If you are using desktop drives, 100% using the equivalent of a WD Blue or Black series (for desktop use) will experience increased failure rates. In my old 5 bay NAS, the drives that are in the middle are at 88 degrees, while the ones at the edges are 82, and I have fans on full blast. I put a desktop drive in that NAS, as a I posted earlier, and after three-ish years of desktop service, it died within two weeks of putting it in the NAS.
When used with NAS drives, I don't have this experience. I choose drives based mainly on warranty length, but I also check the Backblaze failure rate stats.
It's not completely clear how Project TinyMiniMicro relates to replacing a NAS, to include redundancy. Are you going to buy three of them and connect JBOD via eSATA cable or something?
I've built my own domain controller for my house (and HTPCs, etc.), and now I realize my time is worth more than the headache of dealing with unrefined interfaces and recovery options. I don't know how you generate other excuses to stay away from your wife, but there are easier ways. Synology's DSM is a no-brainer, even at extra cost. There's support available, but it's mostly fire and forget. I don't care to deal with minutiae any more than necessary at this point.

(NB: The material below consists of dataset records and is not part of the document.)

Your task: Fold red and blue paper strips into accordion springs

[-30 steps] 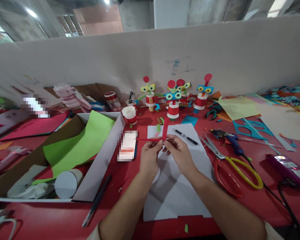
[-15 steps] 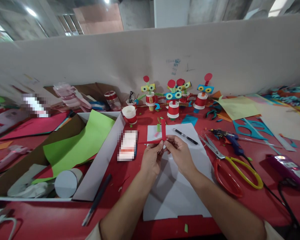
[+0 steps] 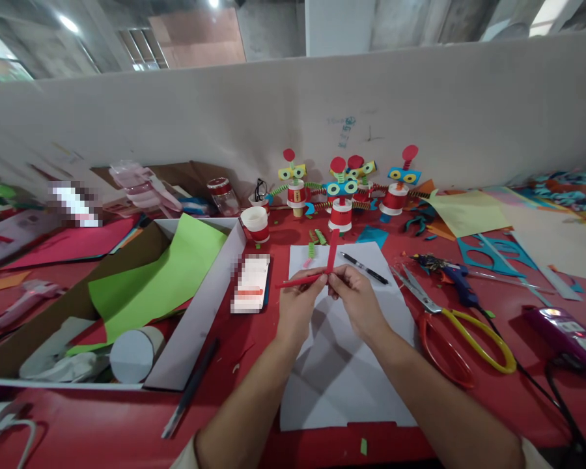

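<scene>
Two red paper strips meet at an angle between my fingertips, above a white paper sheet. My left hand is closed on the strip pointing left. With thumb and fingers my right hand pinches the upright red paper strip near its lower end. The spot where the strips join is partly hidden by my fingers. Just beyond my hands lie small folded green paper springs. A black pen rests on the sheet, right of the strips.
Scissors and a blue glue gun lie on the right. Paper-cup robots stand at the back beside a paper cup. Left are a phone, a utility knife and a box with green paper.
The upright strip has tilted to the right, and the other strip has swung slightly. My hands have shifted a little to the right, still together.
</scene>
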Demonstrator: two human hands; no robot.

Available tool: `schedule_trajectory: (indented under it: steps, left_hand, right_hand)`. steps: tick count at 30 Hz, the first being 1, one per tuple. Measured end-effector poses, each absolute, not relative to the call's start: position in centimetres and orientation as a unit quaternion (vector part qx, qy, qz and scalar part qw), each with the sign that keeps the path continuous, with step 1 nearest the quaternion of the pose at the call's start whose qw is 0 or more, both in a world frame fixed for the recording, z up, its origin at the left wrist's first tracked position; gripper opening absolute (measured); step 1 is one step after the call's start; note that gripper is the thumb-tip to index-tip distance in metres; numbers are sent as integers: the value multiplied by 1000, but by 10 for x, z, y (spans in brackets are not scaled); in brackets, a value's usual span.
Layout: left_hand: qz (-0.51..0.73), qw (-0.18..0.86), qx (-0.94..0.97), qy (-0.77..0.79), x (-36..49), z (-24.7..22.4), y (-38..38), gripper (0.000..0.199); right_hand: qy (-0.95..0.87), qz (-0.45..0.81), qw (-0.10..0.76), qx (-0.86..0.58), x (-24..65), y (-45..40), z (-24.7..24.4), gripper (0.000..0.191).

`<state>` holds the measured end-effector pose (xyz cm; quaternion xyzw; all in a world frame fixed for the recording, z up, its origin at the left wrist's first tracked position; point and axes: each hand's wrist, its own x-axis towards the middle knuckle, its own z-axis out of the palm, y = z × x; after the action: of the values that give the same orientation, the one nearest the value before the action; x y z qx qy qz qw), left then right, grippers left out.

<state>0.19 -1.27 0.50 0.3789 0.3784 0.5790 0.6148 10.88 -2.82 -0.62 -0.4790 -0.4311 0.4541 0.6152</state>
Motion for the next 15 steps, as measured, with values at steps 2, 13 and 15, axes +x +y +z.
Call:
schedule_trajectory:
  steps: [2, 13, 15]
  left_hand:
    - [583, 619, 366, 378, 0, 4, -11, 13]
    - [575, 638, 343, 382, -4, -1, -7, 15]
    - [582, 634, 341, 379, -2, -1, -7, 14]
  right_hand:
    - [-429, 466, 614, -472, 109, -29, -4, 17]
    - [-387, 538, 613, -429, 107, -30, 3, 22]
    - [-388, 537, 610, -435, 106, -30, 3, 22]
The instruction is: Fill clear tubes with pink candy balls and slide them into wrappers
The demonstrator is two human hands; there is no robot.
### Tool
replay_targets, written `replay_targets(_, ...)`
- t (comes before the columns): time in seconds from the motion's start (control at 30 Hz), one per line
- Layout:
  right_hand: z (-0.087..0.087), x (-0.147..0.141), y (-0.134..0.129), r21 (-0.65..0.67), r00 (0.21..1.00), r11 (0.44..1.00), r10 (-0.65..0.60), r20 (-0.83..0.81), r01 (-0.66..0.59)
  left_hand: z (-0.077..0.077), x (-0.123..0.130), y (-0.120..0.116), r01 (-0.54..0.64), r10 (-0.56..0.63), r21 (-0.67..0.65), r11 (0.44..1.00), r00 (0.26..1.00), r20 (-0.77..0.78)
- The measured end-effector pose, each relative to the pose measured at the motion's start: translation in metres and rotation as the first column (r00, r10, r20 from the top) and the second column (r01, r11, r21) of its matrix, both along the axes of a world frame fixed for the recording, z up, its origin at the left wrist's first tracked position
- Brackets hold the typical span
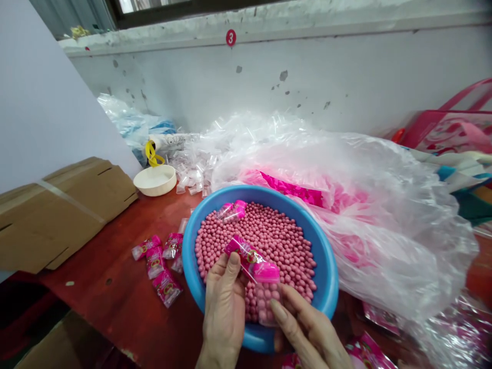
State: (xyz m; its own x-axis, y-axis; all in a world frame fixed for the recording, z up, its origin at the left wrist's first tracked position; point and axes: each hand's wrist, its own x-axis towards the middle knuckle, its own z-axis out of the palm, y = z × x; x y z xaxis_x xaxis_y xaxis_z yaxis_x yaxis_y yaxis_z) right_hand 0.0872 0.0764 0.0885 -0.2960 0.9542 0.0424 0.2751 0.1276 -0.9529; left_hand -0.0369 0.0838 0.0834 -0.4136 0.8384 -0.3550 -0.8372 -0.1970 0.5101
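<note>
Over a blue basin of pink candy balls, both my hands are close together. My left hand pinches a printed pink wrapper between thumb and fingers. In my right hand is a small clear bottle with a bright pink cap, filled with pink balls. The bottle's cap end touches the wrapper's lower end; whether it is inside cannot be made out. Two clear bottles with pink caps lie on the balls near the basin's far rim.
Several wrapped bottles lie left of the basin. A white round lid and loose clear bottles sit behind. A large clear plastic bag with pink caps spreads behind and right. Flattened cardboard is at left; pink wrappers lie front right.
</note>
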Motion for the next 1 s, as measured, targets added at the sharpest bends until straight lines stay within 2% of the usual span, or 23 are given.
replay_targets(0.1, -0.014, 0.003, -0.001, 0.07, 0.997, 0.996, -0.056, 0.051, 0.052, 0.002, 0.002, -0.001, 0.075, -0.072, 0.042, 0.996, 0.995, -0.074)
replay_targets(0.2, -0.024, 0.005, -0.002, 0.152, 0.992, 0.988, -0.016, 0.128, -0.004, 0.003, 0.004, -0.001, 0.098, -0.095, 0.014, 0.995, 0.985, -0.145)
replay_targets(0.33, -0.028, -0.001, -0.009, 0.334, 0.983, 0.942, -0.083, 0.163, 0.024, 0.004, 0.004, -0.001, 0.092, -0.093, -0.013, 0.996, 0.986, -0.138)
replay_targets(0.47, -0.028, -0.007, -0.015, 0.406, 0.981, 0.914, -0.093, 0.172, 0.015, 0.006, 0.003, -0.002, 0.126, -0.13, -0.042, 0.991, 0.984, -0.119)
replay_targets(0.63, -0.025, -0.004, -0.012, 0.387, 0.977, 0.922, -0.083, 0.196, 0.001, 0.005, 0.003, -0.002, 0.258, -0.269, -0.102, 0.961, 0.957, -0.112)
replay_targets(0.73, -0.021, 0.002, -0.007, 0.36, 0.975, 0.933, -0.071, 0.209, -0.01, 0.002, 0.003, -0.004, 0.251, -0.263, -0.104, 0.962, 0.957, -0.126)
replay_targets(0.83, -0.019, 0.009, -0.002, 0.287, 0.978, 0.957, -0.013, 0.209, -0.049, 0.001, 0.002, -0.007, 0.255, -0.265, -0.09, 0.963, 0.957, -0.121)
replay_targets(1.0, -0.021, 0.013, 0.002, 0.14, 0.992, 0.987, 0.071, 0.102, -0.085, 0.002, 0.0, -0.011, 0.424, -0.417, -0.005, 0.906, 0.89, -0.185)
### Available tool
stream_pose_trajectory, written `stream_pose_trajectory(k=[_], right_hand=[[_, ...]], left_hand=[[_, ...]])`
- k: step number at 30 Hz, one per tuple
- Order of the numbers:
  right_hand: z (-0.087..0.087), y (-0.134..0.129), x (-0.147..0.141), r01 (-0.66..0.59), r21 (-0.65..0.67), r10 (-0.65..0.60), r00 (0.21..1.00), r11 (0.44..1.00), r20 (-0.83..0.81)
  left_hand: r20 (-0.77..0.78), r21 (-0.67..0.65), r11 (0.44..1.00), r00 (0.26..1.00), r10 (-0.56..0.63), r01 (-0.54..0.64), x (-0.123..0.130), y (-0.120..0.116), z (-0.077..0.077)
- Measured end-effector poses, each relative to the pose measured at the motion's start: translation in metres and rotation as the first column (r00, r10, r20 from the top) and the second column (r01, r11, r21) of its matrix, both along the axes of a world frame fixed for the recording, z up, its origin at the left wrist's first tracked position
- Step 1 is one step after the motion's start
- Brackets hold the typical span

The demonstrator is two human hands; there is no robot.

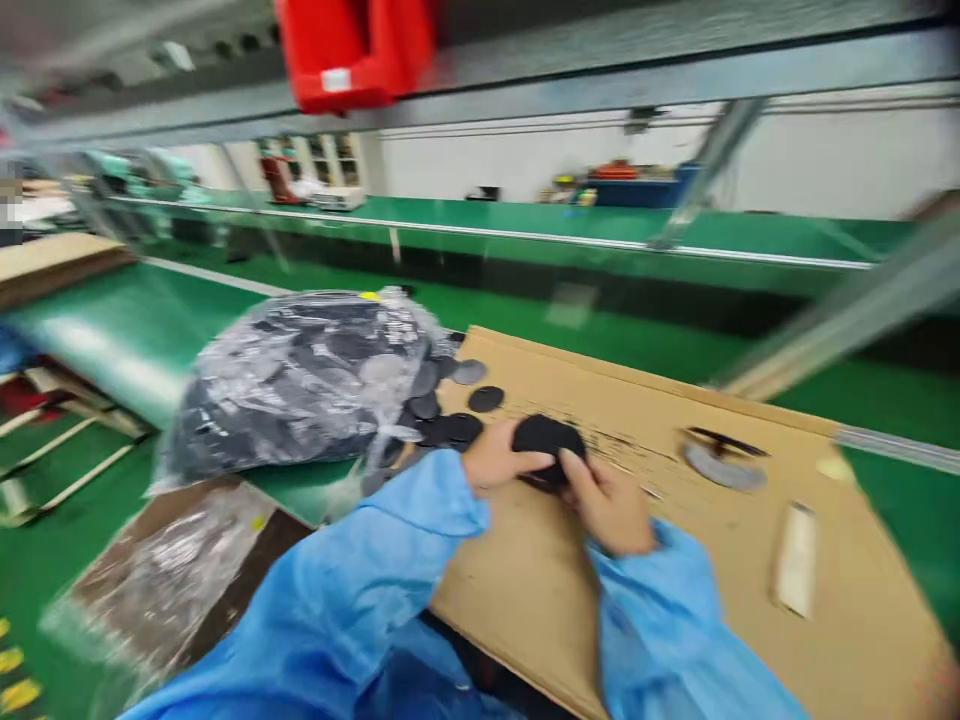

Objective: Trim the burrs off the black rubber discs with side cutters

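Between my two hands is a black round disc (550, 447), perhaps a stack of them, held over the cardboard sheet (517, 590). My left hand (501, 458) grips its left edge, thumb lying across the top. On its right edge, my right hand (609, 497) is closed with the thumb on the near side. Loose black discs lie left of my hands, among them a single disc (486, 399) and a greyer disc (469, 372). They trail from the mouth of a large clear plastic bag (292, 390) full of similar discs.
Right on the cardboard lie a grey curved piece (724, 468), a dark pen-like stick (727, 441) and a pale flat block (796, 560). A carton (187, 570) with clear plastic stands lower left. Overhead runs a metal shelf beam (600, 85) with a red bin (356, 60); a slanted post (847, 310) rises at right.
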State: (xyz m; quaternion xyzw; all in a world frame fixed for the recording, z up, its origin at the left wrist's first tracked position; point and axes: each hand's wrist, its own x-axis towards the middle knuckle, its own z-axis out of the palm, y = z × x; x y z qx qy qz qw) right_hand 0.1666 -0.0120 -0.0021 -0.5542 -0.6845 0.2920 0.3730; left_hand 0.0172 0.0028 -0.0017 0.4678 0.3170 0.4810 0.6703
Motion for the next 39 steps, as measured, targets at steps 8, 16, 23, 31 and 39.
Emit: stream_pose_trajectory(k=[8, 16, 23, 31, 39], right_hand=[[0.010, -0.014, 0.006, 0.076, 0.077, -0.074, 0.997, 0.994, -0.024], [0.013, -0.025, -0.001, -0.049, 0.404, 0.092, 0.992, 0.913, -0.086], [0.011, -0.025, -0.003, -0.043, 0.475, 0.066, 0.997, 0.879, -0.032], [0.014, -0.026, 0.001, -0.117, 0.572, 0.053, 0.991, 0.812, 0.126], [0.012, -0.021, 0.001, -0.059, 0.459, 0.049, 0.998, 0.887, 0.034]], left_hand=[[0.094, -0.205, 0.979, 0.995, 0.007, 0.012, 0.002, -0.005, 0.005], [0.294, -0.398, 0.885, 0.947, -0.128, 0.243, -0.006, -0.005, 0.007], [0.271, -0.395, 0.870, 0.943, -0.195, 0.294, -0.007, -0.010, 0.008], [0.223, -0.360, 0.892, 0.954, -0.203, 0.274, -0.006, -0.010, 0.010], [0.118, -0.366, 0.912, 0.981, -0.151, 0.185, -0.005, -0.006, 0.008]])
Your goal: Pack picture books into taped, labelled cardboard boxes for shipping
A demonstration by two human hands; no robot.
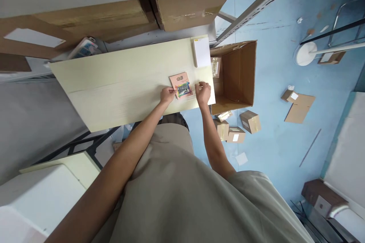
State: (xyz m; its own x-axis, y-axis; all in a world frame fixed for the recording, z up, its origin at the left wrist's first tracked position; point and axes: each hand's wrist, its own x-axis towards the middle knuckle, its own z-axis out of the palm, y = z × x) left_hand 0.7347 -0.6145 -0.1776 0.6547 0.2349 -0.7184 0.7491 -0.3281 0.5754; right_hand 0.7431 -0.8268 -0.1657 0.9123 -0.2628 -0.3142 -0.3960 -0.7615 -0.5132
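The person's left hand (pixel 167 95) pinches the left edge of a flat pink packet (pixel 186 80), which lies on the pale tabletop (pixel 122 87), between the two hands and near the edge closest to the person. The packet bears a dark picture with a rainbow-coloured border. The right hand (pixel 203 93) is just beside the packet, on its right, with the fingers bent; one cannot tell whether it holds something small. Behind the right hand, a white stack (pixel 202 52) lies at the far right corner of the tabletop. Against the right end stands a large open cardboard box (pixel 248 72), with a small taped carton (pixel 216 67) inside. More small boxes (pixel 250 121) rest on the blue floor (pixel 273 136).
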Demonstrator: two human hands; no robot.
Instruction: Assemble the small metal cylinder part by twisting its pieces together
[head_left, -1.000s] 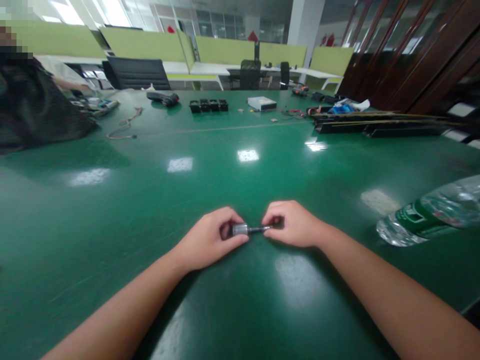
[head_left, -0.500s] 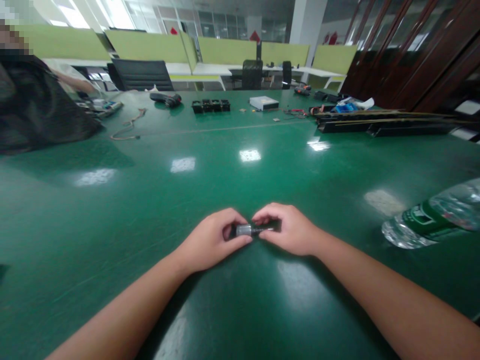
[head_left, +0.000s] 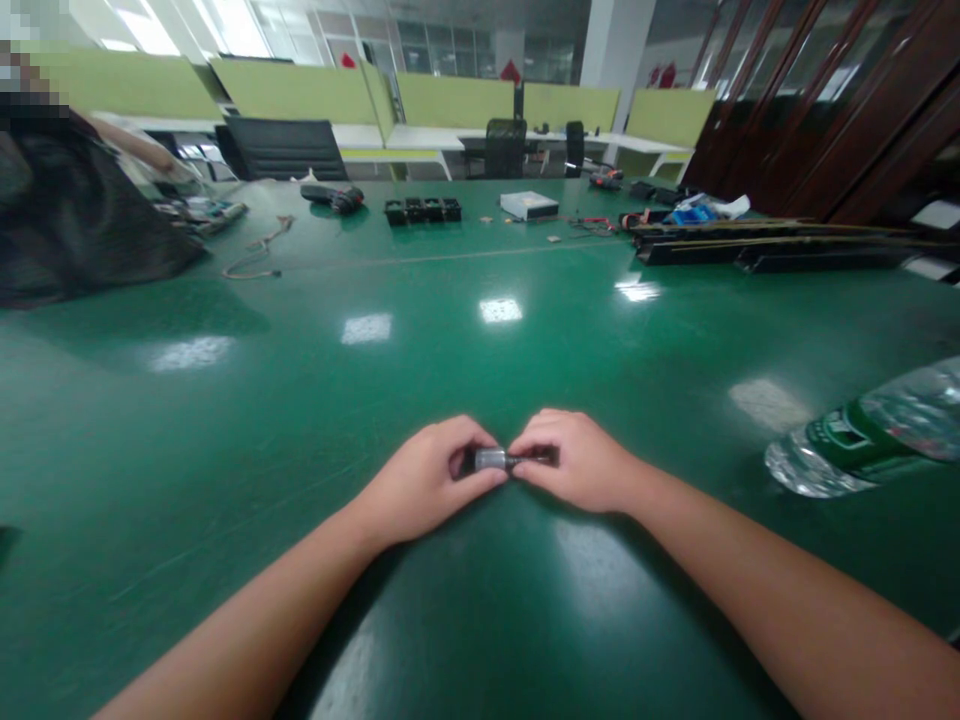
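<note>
A small black-and-silver cylinder (head_left: 491, 458) lies sideways between my two hands, low over the green table (head_left: 420, 380). My left hand (head_left: 427, 480) is closed around its left part, with thumb and fingers along the silver section. At the other end, my right hand (head_left: 574, 460) pinches the thin dark part between thumb and fingertips. The fingertips of both hands almost meet. My fingers hide much of the cylinder, and its exact kind is too small to make out.
A clear plastic bottle with a green label (head_left: 855, 440) lies at the right. Farther back are a black box-shaped row (head_left: 422, 211), a grey metal box (head_left: 529, 206), a cable (head_left: 251, 262) and long black rails (head_left: 690, 246). Another person (head_left: 75, 210) is at the far left.
My right thumb and fingertips have closed in on the thin dark part. My left hand has barely shifted, slightly to the right with the cylinder.
</note>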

With certain models of DSMs you can buy an expansion unit, but it's also child's play to replace a drive with a higher capacity unit and expand the volume (within RAID constraints of course.)
Posted on 3/31/23 at 11:07 pm to LemmyLives
quote:I don't think I have ever put a desktop drive in a NAS. Always NAS drives and failures seem pretty common. Not that I deal with a lot of them, so it could just be due to small sample size or of course my imagination.
If you are using desktop drives, 100% using the equivalent of a WD Blue or Black series (for desktop use) will experience increased failure rates.
quote:I would run proxmox+ceph. And yes I would have at least 3 mini boxes, with the idea being I can add a 4th, 5th, on up to an arbitrary number of nodes to scale my storage and compute capacity as needed. Ceph recommends 10gbit dedicated to the storage cluster, but I'll see how it goes with gigabit (plenty say it works just fine though performance isn't exceptional). You can set redundancy either via replication or erasure coding, to whatever level of durability you want.
It's not completely clear how Project TinyMiniMicro relates to replacing a NAS, to include redundancy. Are you going to buy three of them and connect JBOD via eSATA cable or something?
quote:This project will definitely be pretty hands-on, that's for sure, but I think it's a good trade-off for me. And since I need distributed virtualization as well, I hope to satisfy all of my requirements with a single "hyperconverged" cluster that can grow along with me adding compute and storage resources incrementally. I look at it like yes it will be a "project", but it'll be like a garden for me that I tend to from time to time.
I've built my own domain controller for my house (and HTPCs, etc.), and now I realize my time is worth more than the headache of dealing with unrefined interfaces and recovery options. I don't know how you generate other excuses to stay away from your wife, but there are easier ways. Synology's DSM is a no-brainer, even at extra cost. There's support available, but it's mostly fire and forget. I don't care to deal with minutiae any more than necessary at this point.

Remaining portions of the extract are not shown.